◆ Prompt: Leave the pictures out. Return the rest of the listing below exactly.

◆ Available records:
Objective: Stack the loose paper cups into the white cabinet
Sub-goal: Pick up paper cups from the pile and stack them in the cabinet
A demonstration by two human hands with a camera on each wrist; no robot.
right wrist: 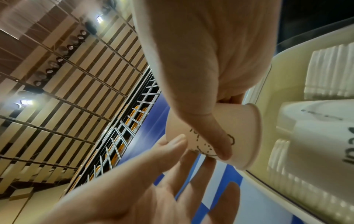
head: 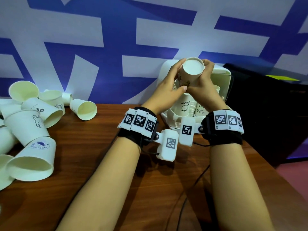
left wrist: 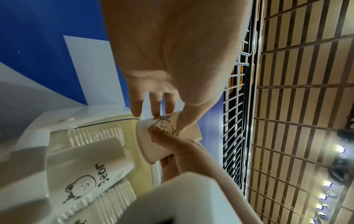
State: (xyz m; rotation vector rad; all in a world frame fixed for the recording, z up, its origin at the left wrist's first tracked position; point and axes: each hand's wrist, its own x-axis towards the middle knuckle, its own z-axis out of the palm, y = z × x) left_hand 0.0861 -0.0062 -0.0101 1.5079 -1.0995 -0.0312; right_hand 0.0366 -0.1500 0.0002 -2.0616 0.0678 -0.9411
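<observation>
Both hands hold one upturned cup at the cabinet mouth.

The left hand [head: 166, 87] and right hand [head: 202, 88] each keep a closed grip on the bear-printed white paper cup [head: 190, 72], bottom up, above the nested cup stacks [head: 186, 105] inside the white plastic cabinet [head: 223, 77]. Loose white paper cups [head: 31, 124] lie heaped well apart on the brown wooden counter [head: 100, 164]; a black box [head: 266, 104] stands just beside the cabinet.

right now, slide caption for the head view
Both hands hold an inverted white paper cup over the white cabinet.
</observation>
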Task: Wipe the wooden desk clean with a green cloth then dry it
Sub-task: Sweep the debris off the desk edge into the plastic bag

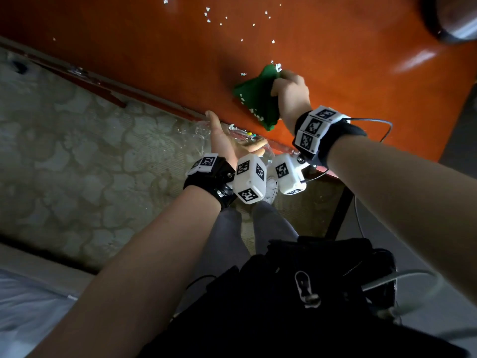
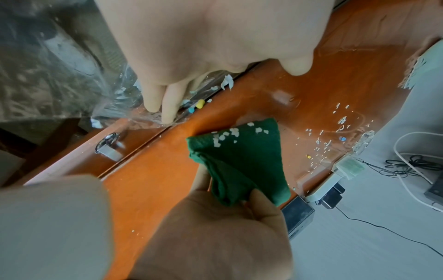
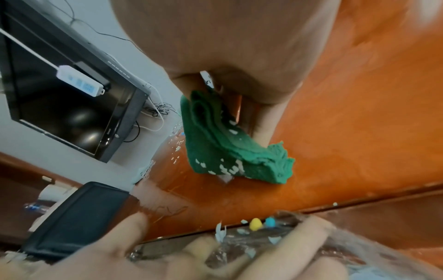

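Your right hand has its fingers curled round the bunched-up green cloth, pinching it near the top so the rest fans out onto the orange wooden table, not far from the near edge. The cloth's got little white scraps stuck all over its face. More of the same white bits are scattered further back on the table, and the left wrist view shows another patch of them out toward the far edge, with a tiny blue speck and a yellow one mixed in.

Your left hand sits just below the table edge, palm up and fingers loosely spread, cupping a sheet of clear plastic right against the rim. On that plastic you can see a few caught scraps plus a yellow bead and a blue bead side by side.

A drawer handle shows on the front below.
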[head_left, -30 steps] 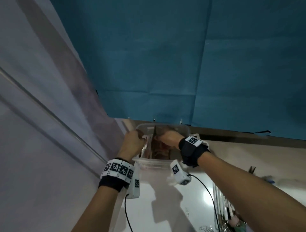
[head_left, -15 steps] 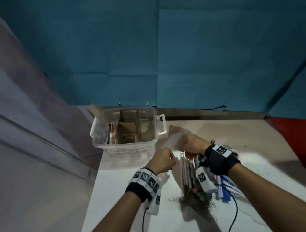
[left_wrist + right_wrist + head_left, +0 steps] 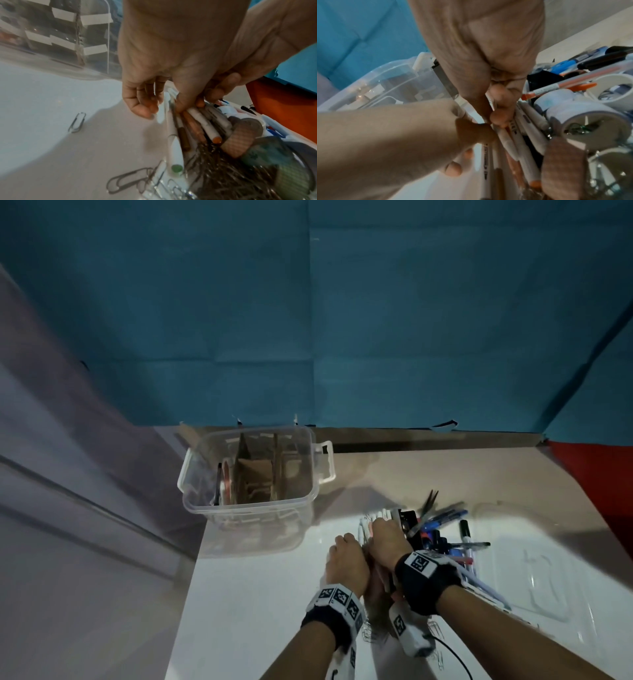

◆ Output of the task:
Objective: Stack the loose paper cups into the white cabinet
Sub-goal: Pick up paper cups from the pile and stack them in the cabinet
A demonstration by two human hands with a camera on each wrist; no robot.
right wrist: 
head: 
left wrist: 
State: (xyz m; rotation vector rad; all in a world frame fixed for the recording, z up, its origin at the left wrist's first tracked position; point and axes: each hand's wrist, its own x-axis towards the middle knuckle, its own z-axis out of the palm, y = z × x) left_hand 0.0861 -0.0062 -0.0101 1.5079 -1.0995 -0.0312; right_hand 0.0366 -0.1500 0.0002 -2.0616 0.0678 -0.9411
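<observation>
Both hands hold one upturned cup at the cabinet mouth.

The left hand [head: 166, 87] and right hand [head: 202, 88] each keep a closed grip on the bear-printed white paper cup [head: 190, 72], bottom up, above the nested cup stacks [head: 186, 105] inside the white plastic cabinet [head: 223, 77]. Loose white paper cups [head: 31, 124] lie heaped well apart on the brown wooden counter [head: 100, 164]; a black box [head: 266, 104] stands just beside the cabinet.

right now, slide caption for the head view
Both hands hold an inverted white paper cup over the white cabinet.
</observation>
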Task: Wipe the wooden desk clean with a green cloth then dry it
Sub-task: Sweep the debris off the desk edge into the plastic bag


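Your right hand has its fingers curled round the bunched-up green cloth, pinching it near the top so the rest fans out onto the orange wooden table, not far from the near edge. The cloth's got little white scraps stuck all over its face. More of the same white bits are scattered further back on the table, and the left wrist view shows another patch of them out toward the far edge, with a tiny blue speck and a yellow one mixed in.

Your left hand sits just below the table edge, palm up and fingers loosely spread, cupping a sheet of clear plastic right against the rim. On that plastic you can see a few caught scraps plus a yellow bead and a blue bead side by side.

A drawer handle shows on the front below.
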[head_left, -30 steps] 
[head_left, -15 steps] 
[left_wrist + right_wrist + head_left, +0 steps] 

No more output is expected here.